Exercise requirements
Lines, not repeats, are what count: give the number of lines below that hold "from", and nothing more.

Available data
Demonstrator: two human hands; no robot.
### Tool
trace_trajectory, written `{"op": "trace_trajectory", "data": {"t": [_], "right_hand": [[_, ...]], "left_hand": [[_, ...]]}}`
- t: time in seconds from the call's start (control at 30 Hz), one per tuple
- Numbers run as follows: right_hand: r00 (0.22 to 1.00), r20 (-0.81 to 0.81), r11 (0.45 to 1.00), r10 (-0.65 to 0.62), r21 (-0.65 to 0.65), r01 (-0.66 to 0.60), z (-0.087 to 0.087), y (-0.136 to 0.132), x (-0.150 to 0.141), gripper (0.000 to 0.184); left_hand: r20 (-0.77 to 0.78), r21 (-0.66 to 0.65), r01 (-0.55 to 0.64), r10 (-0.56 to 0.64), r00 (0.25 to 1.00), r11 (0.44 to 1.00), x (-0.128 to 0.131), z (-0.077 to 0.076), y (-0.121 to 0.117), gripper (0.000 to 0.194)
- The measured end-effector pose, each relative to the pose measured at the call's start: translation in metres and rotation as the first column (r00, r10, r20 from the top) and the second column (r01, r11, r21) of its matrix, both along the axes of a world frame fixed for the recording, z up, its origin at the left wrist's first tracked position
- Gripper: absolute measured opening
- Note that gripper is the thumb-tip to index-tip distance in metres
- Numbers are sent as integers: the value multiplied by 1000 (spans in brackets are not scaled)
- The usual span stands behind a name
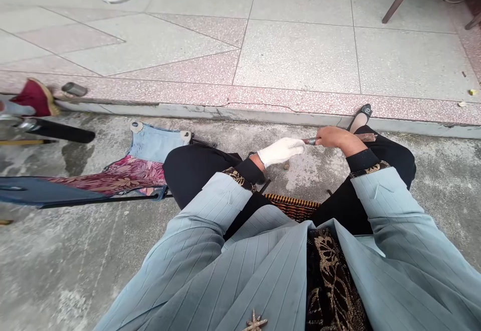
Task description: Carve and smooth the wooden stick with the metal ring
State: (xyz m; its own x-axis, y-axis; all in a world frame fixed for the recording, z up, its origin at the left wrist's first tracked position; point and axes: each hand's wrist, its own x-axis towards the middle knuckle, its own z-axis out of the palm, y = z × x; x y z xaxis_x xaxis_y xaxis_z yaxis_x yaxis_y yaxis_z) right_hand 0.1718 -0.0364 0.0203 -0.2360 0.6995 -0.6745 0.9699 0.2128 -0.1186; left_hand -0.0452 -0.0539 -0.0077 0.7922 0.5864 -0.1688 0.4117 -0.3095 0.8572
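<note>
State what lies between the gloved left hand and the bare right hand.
In the head view, a short, silvery-banded stretch of the stick-like tool lies between the gloved left hand and the bare right hand.

No readable text, brand, number or sign. Closest to a logo: small ornament [367, 111] on the dark shoe [363, 108], beyond the right sleeve of the coat [263, 266] — too tiny to make out any letters. Star-shaped brooch [255, 322] on the coat's front: a shape, no legible lettering. Small dark patch [14, 188] on the blue cloth [63, 193], well left of the coat — can't tell if it's a label.
</note>
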Motion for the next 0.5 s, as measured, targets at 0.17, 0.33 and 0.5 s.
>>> {"op": "trace_trajectory", "data": {"t": [0.17, 0.33, 0.5], "right_hand": [[965, -215, 938, 147, -279, -205, 9, -12, -11, 21], [670, -722, 931, -173, -342, -128, 29, -16, 5, 29], [479, -767, 863, -426, -184, 471, 31, -10, 21, 30]], "left_hand": [[11, 58, -106, 105, 994, 993, -8, 0, 15, 30], [137, -150, -213, 233, 963, 965, -8, -18, 21, 28], [88, -301, -197, 233, 969, 933, 7, -37, 3, 24]]}}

Output of the task
2